Check out https://t.co/8txWDYjhUG and see firsthand Reggie's patents come to life through multiple different product lines including Intents (regular, classic, premium), SmartMetal Store, Professional Services & Products, Creators, Appraisals and more in development. Use ETH, USDC or the VERI token as platform currency. Built on Reggie's IP under license. Here now for you to use as a tool to become wealthy using your own labor.
Check out https://t.co/8txWDYjhUG and see firsthand Reggie's patents come to life through multiple different product lines including Intents (regular, classic, premium), SmartMetal Store, Professional Services & Products, Creators, Appraisals and more in development. Use ETH, USDC or the VERI token as platform currency. Built on Reggie's IP under license. Here now for you to use as a tool to become wealthy using your own labor.

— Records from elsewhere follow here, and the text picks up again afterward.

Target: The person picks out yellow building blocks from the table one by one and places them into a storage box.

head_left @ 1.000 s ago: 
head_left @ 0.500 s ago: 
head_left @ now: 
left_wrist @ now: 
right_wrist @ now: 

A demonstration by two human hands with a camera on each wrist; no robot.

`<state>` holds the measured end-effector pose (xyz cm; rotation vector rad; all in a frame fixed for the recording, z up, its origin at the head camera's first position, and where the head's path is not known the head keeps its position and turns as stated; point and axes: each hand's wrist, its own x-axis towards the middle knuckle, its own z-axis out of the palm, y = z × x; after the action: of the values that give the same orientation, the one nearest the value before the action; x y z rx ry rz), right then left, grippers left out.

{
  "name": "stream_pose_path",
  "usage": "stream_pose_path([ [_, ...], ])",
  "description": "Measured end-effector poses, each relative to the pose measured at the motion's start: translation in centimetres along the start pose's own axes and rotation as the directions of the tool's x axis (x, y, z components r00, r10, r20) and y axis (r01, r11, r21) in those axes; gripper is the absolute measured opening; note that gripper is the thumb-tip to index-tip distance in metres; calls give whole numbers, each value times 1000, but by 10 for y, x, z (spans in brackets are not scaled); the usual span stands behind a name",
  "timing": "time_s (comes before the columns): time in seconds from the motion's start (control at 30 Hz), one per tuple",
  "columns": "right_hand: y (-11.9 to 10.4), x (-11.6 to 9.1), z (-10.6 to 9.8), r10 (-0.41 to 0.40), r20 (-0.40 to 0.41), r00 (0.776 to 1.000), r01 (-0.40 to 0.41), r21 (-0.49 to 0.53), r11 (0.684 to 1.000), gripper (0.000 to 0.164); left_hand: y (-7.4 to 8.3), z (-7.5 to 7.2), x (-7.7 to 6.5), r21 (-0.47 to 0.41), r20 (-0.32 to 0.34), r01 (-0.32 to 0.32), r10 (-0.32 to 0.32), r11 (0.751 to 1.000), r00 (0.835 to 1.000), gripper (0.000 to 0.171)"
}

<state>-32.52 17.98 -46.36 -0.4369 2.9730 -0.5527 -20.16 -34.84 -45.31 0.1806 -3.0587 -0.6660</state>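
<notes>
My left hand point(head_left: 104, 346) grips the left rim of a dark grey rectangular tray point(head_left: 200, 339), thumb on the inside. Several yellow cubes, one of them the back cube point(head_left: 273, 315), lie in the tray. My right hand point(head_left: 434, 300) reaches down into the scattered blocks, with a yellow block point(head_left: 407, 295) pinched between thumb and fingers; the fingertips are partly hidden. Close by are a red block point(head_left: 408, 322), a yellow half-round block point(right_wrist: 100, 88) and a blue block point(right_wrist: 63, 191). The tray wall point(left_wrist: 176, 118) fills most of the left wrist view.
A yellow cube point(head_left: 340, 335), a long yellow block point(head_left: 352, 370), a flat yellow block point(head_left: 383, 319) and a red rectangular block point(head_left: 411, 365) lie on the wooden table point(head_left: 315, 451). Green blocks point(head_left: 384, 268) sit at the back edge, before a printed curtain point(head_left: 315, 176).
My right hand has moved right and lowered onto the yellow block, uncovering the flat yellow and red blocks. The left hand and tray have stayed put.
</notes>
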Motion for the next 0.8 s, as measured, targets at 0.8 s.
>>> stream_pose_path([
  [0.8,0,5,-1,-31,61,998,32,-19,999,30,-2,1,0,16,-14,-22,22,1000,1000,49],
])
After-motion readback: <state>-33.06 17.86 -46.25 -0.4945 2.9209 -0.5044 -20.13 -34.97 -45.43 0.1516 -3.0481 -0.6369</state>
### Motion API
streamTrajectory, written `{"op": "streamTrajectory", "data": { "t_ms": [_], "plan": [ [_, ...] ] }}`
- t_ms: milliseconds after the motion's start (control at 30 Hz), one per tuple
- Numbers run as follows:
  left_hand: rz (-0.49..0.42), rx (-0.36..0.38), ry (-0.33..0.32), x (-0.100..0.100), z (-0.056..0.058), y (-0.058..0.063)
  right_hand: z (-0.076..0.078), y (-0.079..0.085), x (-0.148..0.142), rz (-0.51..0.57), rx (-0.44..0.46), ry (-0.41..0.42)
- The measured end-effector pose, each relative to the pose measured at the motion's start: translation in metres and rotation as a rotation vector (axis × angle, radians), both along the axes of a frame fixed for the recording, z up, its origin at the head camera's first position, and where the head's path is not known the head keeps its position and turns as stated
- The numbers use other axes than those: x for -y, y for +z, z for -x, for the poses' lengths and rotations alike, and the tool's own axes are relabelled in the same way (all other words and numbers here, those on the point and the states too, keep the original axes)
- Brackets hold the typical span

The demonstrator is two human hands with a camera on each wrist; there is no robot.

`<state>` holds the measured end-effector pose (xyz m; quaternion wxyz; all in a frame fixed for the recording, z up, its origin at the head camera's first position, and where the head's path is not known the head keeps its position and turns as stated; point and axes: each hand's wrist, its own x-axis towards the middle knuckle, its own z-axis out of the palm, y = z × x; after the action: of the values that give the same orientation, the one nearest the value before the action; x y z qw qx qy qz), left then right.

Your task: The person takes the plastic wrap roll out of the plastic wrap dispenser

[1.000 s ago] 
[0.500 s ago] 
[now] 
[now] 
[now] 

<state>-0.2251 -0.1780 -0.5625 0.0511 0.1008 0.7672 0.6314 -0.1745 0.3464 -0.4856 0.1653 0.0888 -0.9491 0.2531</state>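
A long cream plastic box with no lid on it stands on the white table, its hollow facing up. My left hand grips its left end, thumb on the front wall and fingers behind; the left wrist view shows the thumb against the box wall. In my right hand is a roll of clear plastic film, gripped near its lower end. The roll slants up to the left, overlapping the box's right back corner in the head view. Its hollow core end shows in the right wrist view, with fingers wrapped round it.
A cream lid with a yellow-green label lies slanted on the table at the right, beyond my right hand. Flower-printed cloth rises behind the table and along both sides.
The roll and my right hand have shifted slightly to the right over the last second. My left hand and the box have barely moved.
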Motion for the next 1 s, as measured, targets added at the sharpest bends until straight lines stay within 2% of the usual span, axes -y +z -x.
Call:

Not everyone bought them with the idea they would get wealthy off them. Some of us bought them to support Reggie and explore the manifestations of his patents such as VeAgents and VeTest. Not only do I have a beautiful silver round, but I also gain access to Reggie's VeAgents https://t.co/CrDXom3FAZ and VeTest's P2P platform https://t.co/TBP6OdllTy which are tools that I can use to get wealthy using my own labor and personal IP aka brain.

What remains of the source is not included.